It was as strange as if we had dreamed it. And, in a very modern sense, we have. We have seen Armageddon, Deep Impact and Independence Day. We have seen New York laid waste in the movies.

As that great cloud of smoke, paper, masonry dust and human remains teemed down the from Trade Centre towers, then stormed towards the cameras, it followed a visual syntax familiar to us all. But this time it was real and that was what was so hard to grasp. This time, it wasn't Godzilla.

Yet even as we feel for America, we are fretting about America's response. The President's speeches reassure his people - and unnerve the rest of us. What exactly is going on here?

As it happens, two of America's finest essayists, Lewis Lapham writing in last month's Harper's, and Gore Vidal, in this month's Vanity Fair, have given us instructive and insightful works with which to untangle the horror.

The Lapham essay might have been written as a study guide to the utterances of George W. Bush on the day of the attack. Bush's first words to his nation were: "Freedom itself was attacked this morning." America not only loves freedom - it *owns* freedom. His big speech on the evening of the attack was littered with words like "justice", "peace" and "freedom" - not once but repeatedly.

It served to support the dangerous fantasy that America has worn a white hat for the past five decades. The Americans now calling for their country to get dirty have missed the fact that their country has played dirty for a very long time.

Television pictures of a few hundred celebrating Palestinians have already enraged Americans. But if I had spent 20 or 30 years rotting in a refugee camp in Lebanon, I think I, too, would celebrate a strike against the country that had, year after year, used its veto to thwart the will of the United Nations over Palestine.

In 1988, a US missile cruiser shot down an Iranian airliner en route to Dubai, under the impression that it was a warplane. 290 civilians died, their relatives later told to get lost by the US Supreme Court. America paid $2.9 million in compensation - but only to the families of non-Iranian passengers.

When it happened, the father of the current American president was then campaigning for office. His statement was this: "I will never apologise for the United States. I don't care what the facts are." Today's terrorists might be equally callous, but surely not more so.

America has also, when it has suited, ignored acts of terrorism by foreign governments on its own soil. Take, say, the 1976 murder by car bomb of a Chilean opposition leader and his American assistant. It happened in downtown Washington DC and the American government knew precisely who was responsible: the Pinochet regime it had helped install in Chile.

America didn't punish Pinochet: instead, it offered him FBI help in tracking down other dissidents, presumably so they too could be assassinated in the Land of the Free.
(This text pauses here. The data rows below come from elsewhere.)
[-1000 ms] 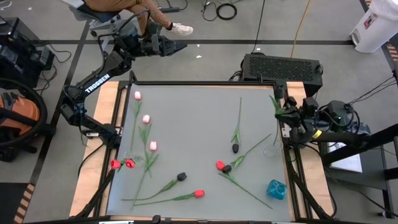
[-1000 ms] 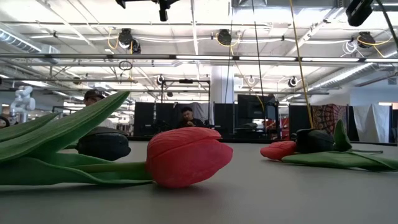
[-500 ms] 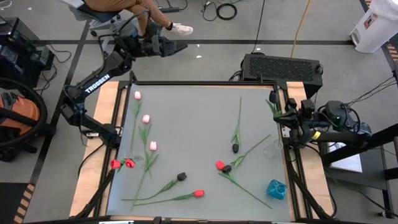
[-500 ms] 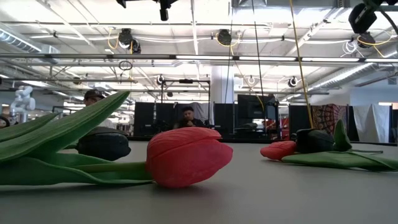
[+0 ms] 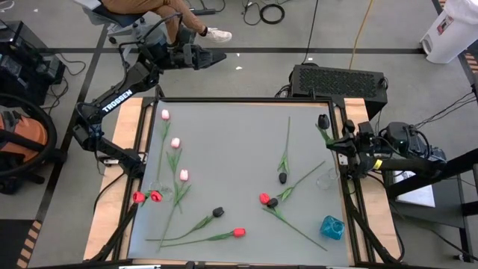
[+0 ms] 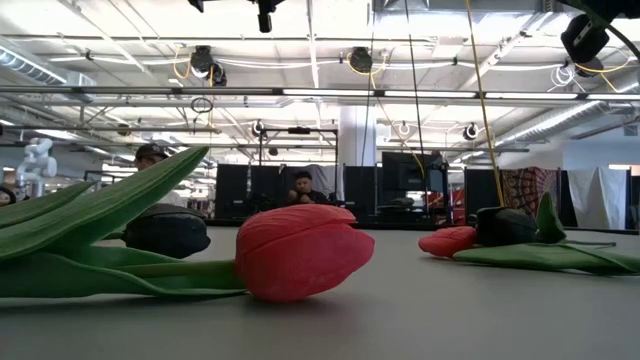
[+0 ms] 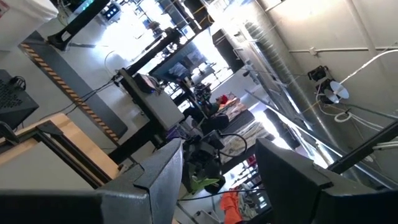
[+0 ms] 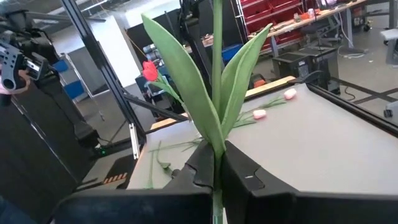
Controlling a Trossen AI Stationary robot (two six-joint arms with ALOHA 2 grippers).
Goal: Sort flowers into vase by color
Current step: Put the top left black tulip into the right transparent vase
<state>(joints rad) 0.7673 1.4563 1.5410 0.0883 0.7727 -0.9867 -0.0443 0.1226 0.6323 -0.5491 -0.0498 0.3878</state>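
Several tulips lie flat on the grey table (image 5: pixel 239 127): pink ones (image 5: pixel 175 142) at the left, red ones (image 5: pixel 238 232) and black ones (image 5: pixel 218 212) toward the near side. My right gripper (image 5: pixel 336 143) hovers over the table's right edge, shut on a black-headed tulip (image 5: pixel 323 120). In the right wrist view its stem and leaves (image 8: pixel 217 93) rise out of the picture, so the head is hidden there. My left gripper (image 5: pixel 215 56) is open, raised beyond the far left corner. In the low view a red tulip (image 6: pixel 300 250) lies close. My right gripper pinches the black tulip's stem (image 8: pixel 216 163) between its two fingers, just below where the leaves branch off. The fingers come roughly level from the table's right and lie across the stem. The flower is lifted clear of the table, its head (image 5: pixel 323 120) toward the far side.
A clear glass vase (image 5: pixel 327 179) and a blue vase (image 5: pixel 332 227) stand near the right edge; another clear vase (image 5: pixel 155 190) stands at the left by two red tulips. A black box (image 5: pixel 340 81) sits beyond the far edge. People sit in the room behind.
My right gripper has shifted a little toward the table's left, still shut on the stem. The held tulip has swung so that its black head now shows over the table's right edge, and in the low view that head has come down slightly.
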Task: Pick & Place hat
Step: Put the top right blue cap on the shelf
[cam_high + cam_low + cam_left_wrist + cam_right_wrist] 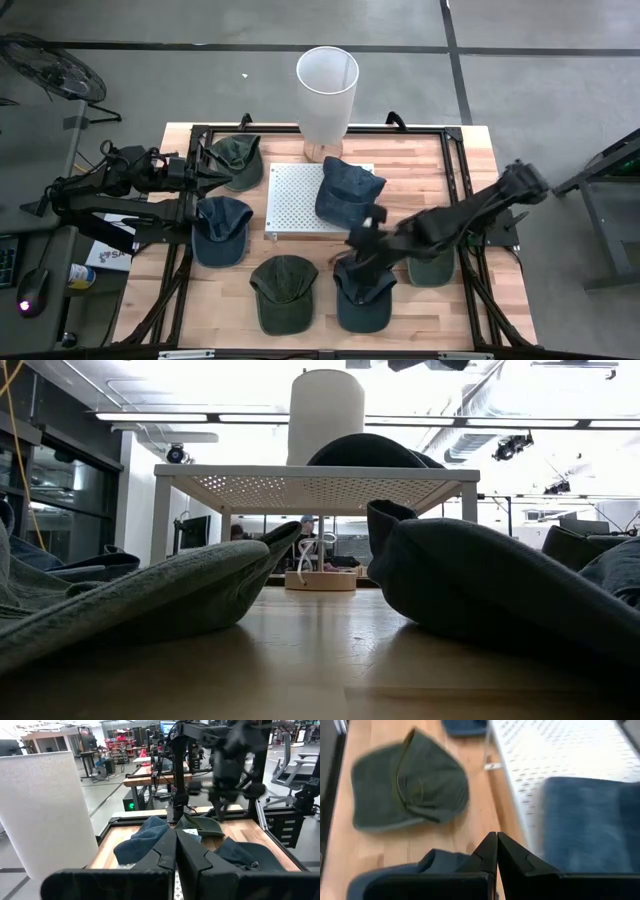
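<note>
High view: right gripper (366, 222) hangs over the table centre, fingers pressed together with nothing between them, just beside the blue hat (349, 190) lying on the white perforated platform (290, 198). Right wrist view confirms it: fingertips (496, 845) closed, that blue hat (592, 822) on the platform off to one side, a green hat (407, 782) flat on the wooden table (480, 810) beyond. Another blue hat (363, 290) sits directly under the right arm. Left gripper (222, 179) waits at the table's left edge, fingers closed and empty, between a green hat (236, 160) and a blue one (222, 228). A white cylinder (327, 90) stands behind the platform.
</note>
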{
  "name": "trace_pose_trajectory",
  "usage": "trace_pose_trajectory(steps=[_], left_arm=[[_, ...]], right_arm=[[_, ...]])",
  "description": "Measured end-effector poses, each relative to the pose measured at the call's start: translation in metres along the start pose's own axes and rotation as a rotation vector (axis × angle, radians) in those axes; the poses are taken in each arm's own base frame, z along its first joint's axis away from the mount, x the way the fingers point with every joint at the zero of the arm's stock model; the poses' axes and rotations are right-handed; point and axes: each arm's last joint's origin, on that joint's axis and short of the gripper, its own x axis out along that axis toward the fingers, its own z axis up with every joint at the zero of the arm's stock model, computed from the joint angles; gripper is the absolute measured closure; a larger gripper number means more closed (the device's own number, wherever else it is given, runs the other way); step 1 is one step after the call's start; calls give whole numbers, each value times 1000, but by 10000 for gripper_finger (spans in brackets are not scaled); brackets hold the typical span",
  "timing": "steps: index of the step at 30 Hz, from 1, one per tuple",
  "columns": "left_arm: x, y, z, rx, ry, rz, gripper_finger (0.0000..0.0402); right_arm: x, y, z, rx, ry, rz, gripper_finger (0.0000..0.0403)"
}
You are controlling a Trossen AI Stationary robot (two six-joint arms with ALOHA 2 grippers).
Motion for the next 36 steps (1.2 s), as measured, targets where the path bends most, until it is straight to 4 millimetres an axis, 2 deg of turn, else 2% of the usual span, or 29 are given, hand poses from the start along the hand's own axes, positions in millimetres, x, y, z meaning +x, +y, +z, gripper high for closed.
trace_pose_trajectory(steps=[4,11,17,25,36], left_arm=[[0,0,0,-3,0,0,399],[0,0,0,-4,0,1,399],[0,0,0,-6,0,1,399],[0,0,0,-6,1,1,399],[0,0,0,-16,4,-1,399]], right_arm=[[12,15,12,-78,57,-14,369],[17,22,33,-124,65,-140,278],[32,22,29,-165,84,-291,221],[52,25,17,-170,128,-405,211],[62,8,14,-104,179,-510,211]])
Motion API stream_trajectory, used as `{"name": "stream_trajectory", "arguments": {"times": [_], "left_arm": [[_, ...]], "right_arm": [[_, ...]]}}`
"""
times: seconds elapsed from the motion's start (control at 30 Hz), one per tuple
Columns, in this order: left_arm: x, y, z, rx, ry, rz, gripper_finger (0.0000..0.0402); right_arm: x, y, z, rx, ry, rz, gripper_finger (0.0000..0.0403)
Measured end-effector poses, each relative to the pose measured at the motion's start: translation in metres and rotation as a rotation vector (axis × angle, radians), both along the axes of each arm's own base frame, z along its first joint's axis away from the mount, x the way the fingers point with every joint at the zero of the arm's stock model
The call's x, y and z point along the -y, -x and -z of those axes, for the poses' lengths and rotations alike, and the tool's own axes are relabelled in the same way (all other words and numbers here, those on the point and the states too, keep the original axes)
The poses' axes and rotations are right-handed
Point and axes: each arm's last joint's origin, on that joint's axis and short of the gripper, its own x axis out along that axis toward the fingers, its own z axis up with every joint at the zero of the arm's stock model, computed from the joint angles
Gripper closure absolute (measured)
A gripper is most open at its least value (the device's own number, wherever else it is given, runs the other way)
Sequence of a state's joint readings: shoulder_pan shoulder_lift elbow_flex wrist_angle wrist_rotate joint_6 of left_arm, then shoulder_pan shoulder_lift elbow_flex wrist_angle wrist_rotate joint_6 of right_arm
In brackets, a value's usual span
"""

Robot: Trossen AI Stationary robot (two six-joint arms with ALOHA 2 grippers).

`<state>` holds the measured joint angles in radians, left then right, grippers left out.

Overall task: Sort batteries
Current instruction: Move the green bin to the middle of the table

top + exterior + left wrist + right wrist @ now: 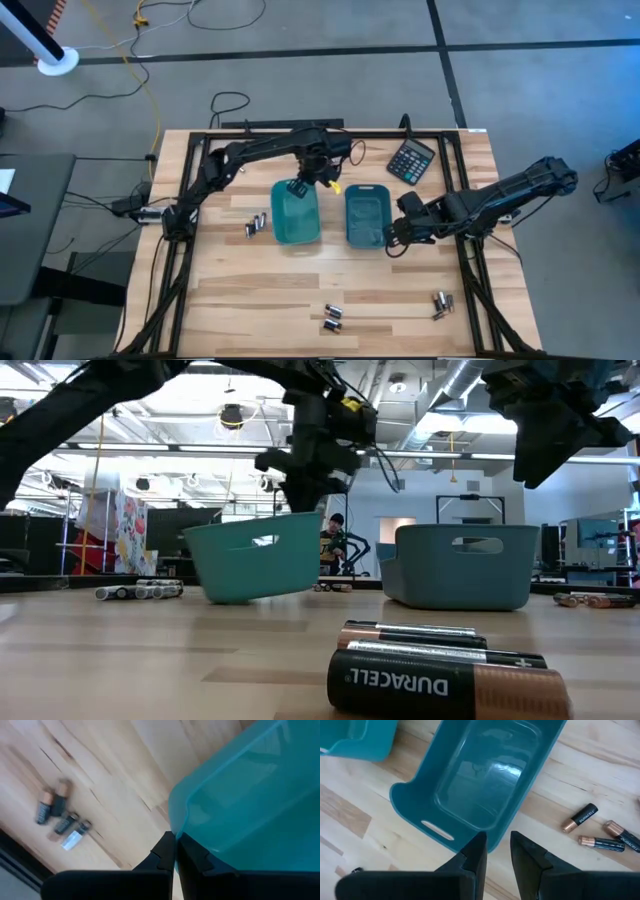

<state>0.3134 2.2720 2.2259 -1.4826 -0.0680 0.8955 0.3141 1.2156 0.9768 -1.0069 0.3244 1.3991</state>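
L gripper (297, 186) sits at the far rim of the L teal tray (296, 222), fingers (165, 855) pinched tight together on that rim. In the low view the tray (250, 555) is tilted, one side lifted off the table (240, 290) under the gripper (300, 490). Tray looks empty as far as the wrist view shows.

Batteries: one small cluster (256, 225) lies on the wood just beside the L tray, on the side away from the other tray, near the L fingers but not touching; same bunch (60, 817) shows past the fingertips in the L wrist view, about four or five pcs.

R teal tray (366, 215) stands flat between the two grippers, empty inside (485, 775).

R gripper (392, 234) hovers at the near R corner of that tray, fingers (472, 857) part open w/ a narrow gap, nothing held; tray rim just ahead of the tips.

More batteries: a group (332, 318) well off toward the near table edge, big in the low view (445, 675); another few (441, 303) near the R corner, also seen beside the R fingers (597, 832).

Black calculator (411, 160) at the far side, apart from both.
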Motion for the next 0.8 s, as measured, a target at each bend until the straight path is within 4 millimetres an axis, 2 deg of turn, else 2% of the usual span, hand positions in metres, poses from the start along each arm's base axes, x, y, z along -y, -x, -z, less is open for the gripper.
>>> {"name": "stream_trajectory", "arguments": {"times": [0.3, 0.53, 0.8], "left_arm": [[-0.003, -0.009, 0.009, 0.026, -0.004, 0.047, 0.0400], [0.005, -0.020, 0.011, 0.086, -0.028, 0.069, 0.0374], [0.013, -0.026, 0.011, 0.111, -0.065, 0.077, 0.0368]], "right_arm": [[0.000, 0.000, 0.000, -0.004, 0.003, -0.005, 0.0298], [0.000, 0.000, 0.000, -0.007, 0.007, -0.013, 0.0298], [0.001, 0.001, 0.000, -0.016, 0.014, -0.025, 0.0298]]}}
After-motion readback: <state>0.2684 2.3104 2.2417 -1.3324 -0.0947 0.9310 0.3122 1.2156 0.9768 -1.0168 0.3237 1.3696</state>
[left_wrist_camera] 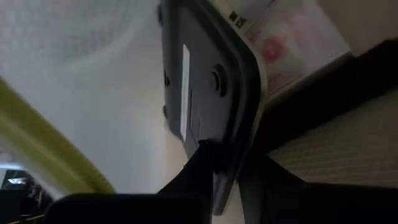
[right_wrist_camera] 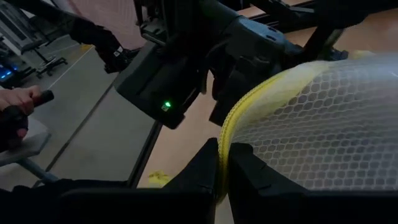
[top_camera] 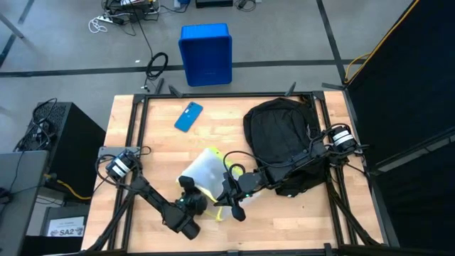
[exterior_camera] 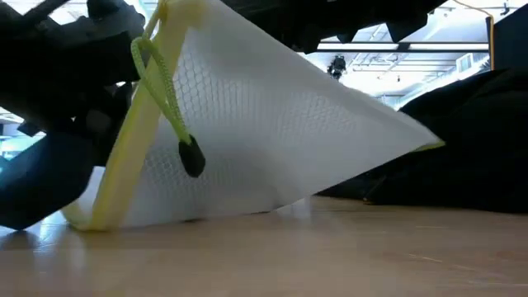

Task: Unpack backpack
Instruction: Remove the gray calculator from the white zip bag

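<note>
The black backpack lies flat on the table's right half, and shows dark at the right of the low view. In front of it a white mesh pouch with yellow trim stands tilted, its lower edge on the wood. My right gripper is shut on the pouch's near right side. My left gripper is at the pouch's near left side, shut on a flat dark grey piece with a white label. What that piece is I cannot tell. My left gripper pinches the edge of the flat dark grey piece between its two fingers, close against the pouch's white mesh. Whether the piece belongs to the pouch or lies inside it does not show. My right gripper pinches the pouch's yellow-trimmed edge between its two fingers, the trim running up out of the gap. That side of the pouch is raised and the pouch slopes down, its lower edge on the table.
A yellow-green cord with a black toggle hangs loose from the pouch's raised edge. A blue flat device lies at the far left of the table. A blue bin stands on the floor beyond the far edge. A person's hand shows beyond the table.
</note>
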You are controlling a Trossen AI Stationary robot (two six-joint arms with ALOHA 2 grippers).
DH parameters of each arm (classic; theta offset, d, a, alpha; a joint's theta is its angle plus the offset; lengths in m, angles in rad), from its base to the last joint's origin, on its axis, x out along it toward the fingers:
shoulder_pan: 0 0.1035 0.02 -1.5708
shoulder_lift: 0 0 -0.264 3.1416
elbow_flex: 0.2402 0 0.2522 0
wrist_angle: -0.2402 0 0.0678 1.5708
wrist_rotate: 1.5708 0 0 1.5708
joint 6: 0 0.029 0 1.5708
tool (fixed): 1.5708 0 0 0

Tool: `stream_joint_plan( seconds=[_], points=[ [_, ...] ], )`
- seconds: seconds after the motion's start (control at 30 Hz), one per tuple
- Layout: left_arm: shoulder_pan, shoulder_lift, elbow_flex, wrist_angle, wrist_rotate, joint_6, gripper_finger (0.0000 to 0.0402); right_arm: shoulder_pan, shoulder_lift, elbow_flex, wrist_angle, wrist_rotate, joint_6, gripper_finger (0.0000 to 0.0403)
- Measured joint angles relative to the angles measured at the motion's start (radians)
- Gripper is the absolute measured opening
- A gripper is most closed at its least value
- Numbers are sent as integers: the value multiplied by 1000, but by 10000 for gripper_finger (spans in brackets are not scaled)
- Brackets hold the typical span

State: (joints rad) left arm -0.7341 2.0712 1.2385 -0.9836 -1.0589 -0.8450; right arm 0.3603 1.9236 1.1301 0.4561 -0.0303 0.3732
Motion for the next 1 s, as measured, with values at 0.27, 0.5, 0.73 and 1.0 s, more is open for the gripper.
stream_joint_plan(
  seconds=[0.27, 0.5, 0.73, 1.0],
  points=[
    [-31, 0, 90, -128, 49, -33, 2, -2, -1, 1, -32, 64, -35, 0],
    [-117, 1, 271, -365, 165, -131, 0, -24, -2, 2, -93, 124, -34, 0],
    [-219, 2, 353, -486, 214, -245, 0, -23, -2, 2, -107, 136, -35, 0],
    [-264, 0, 328, -585, 161, -459, 0, -40, -2, 2, -133, 150, -28, 0]
  ],
)
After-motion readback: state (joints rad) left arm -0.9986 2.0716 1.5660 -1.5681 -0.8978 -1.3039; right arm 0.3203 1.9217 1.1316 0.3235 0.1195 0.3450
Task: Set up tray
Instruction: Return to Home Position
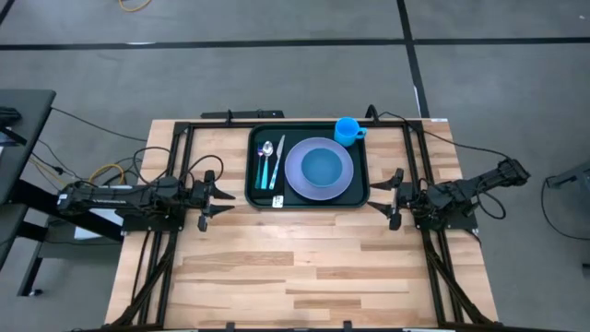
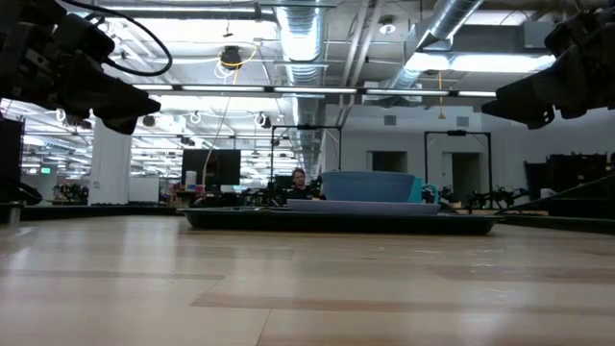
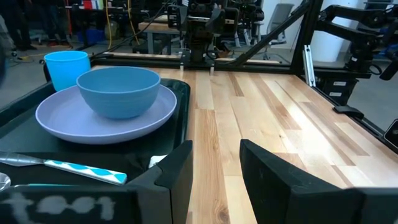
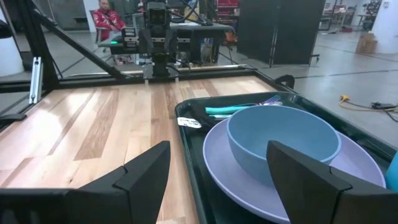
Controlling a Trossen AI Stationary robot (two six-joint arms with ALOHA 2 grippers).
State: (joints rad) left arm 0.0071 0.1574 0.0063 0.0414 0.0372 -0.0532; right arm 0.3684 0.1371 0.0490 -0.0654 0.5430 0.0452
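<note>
The dark green tray (image 1: 258,189) lies on the far middle of the wooden table. On it a lavender plate (image 1: 297,184) carries a blue bowl (image 1: 323,166). A blue cup (image 1: 348,130) stands in the tray's far right corner. A spoon (image 1: 265,162) and a second teal-handled utensil (image 1: 277,161) lie along its left side. My left gripper (image 1: 219,195) hovers open just left of the tray, its fingers (image 3: 177,177) level and empty. My right gripper (image 1: 387,195) hovers open just right of the tray, with its own fingers (image 4: 146,171) empty too.
A small white tag (image 1: 277,200) sits at the tray's near rim. A black frame (image 1: 277,123) runs along the table's far edge and both sides. Bare wood (image 1: 295,267) fills the near half of the table. A person (image 4: 106,15) sits in the room beyond.
</note>
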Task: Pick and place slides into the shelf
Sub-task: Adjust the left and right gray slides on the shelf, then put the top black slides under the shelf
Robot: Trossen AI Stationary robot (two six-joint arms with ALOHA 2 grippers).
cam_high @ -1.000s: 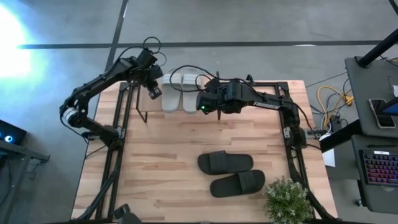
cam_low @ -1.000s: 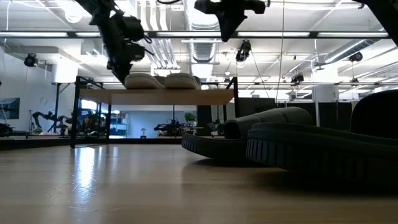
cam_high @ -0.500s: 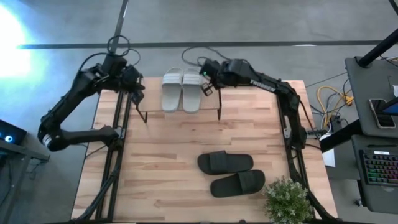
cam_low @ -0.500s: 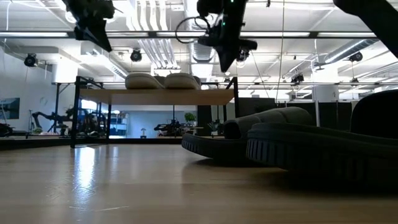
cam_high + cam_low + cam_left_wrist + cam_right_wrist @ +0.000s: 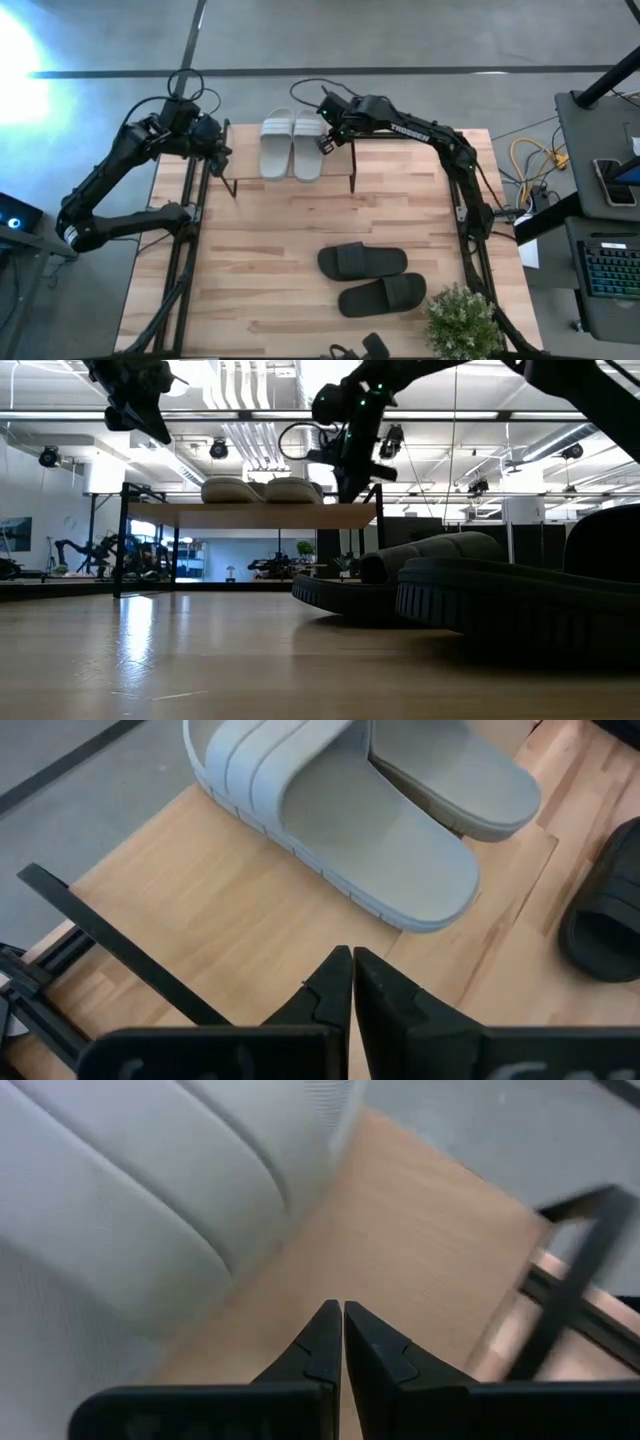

Pinochet has been allowed to survive into the refuge of his dotage. Henry Kissinger, directly complicit in the deaths of thousands of innocent people, will die comfortably in old age, no doubt accorded a state funeral.

It is rarely heads of state who pay the ultimate price for their actions, but ordinary people. And this week, thousands of ordinary American people have been horribly snatched away. The awfulness here is almost impossible to grasp. Children with no one to pick them up from school. Three hundred and fifty firefighters taken as they tried themselves to save lives. About 5000 lives lost in all. And people in planes and buildings making cellphone calls to say goodbye, forever.

Even this far away, most of us have been shaken. I had to talk to my kids about it, especially my 10-year-old, who just could not understand why someone would do this - he is a very moral boy. I eventually realised that the non-stop TV coverage was really upsetting him. I turned the TV off,and he asked if he could be alone for a while. A 10 year old.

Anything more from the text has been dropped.